Choice cuts, such as filet mignon and rack of lamb, are usually more desirable than lamb sirloin or blade steak. How do farmers meet this demand for prime cuts without wasting the rest? New awareness and trends are helping recover precious nutrients that often go unused - think bone broth and nose-to-tail cuisine. The small farmer still struggles to satisfy consumer demand without wasting valuable product. We, the consumers, can each play a significant role toward ensuring the success and sustainability of small farmers.
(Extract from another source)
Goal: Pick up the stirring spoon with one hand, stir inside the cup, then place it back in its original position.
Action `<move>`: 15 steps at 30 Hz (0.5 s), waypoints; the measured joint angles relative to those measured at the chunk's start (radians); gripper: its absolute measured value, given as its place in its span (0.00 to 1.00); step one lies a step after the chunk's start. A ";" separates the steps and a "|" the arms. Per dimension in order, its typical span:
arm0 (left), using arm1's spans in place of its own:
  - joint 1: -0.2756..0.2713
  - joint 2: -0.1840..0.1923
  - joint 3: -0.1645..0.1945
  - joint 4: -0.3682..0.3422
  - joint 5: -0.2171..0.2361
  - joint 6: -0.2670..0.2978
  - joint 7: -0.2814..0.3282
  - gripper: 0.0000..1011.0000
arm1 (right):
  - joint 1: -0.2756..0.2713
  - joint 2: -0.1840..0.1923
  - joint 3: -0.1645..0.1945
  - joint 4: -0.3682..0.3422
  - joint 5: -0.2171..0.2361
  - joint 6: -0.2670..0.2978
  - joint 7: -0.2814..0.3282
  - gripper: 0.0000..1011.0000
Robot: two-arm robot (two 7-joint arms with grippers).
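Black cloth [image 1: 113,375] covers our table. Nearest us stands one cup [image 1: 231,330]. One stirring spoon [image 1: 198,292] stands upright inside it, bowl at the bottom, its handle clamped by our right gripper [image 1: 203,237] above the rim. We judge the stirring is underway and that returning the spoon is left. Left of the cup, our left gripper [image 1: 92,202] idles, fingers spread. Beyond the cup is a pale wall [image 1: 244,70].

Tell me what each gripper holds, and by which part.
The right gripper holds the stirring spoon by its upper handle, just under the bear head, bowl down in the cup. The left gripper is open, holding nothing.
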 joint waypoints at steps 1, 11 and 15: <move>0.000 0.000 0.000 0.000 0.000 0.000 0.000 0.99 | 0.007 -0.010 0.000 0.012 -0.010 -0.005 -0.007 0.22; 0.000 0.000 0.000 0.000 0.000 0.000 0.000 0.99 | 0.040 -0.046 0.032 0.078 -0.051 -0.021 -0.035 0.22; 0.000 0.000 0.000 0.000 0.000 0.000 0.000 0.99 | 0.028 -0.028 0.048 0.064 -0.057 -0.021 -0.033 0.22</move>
Smart, intentional purchasing from local and regional ranchers and farmers might mean stepping a bit out of your comfort zone – both in food markets and the kitchen. Get creative and prepare a delicious lamb “steak” from a sirloin cut, or marinate a beef blade steak and stir-fry it with fresh vegetables. Instead of the popular boneless, skinless chicken breasts, households get far greater value from whole chickens. The meat can be used for tacos and salads, while the bones can be turned into a broth for soups.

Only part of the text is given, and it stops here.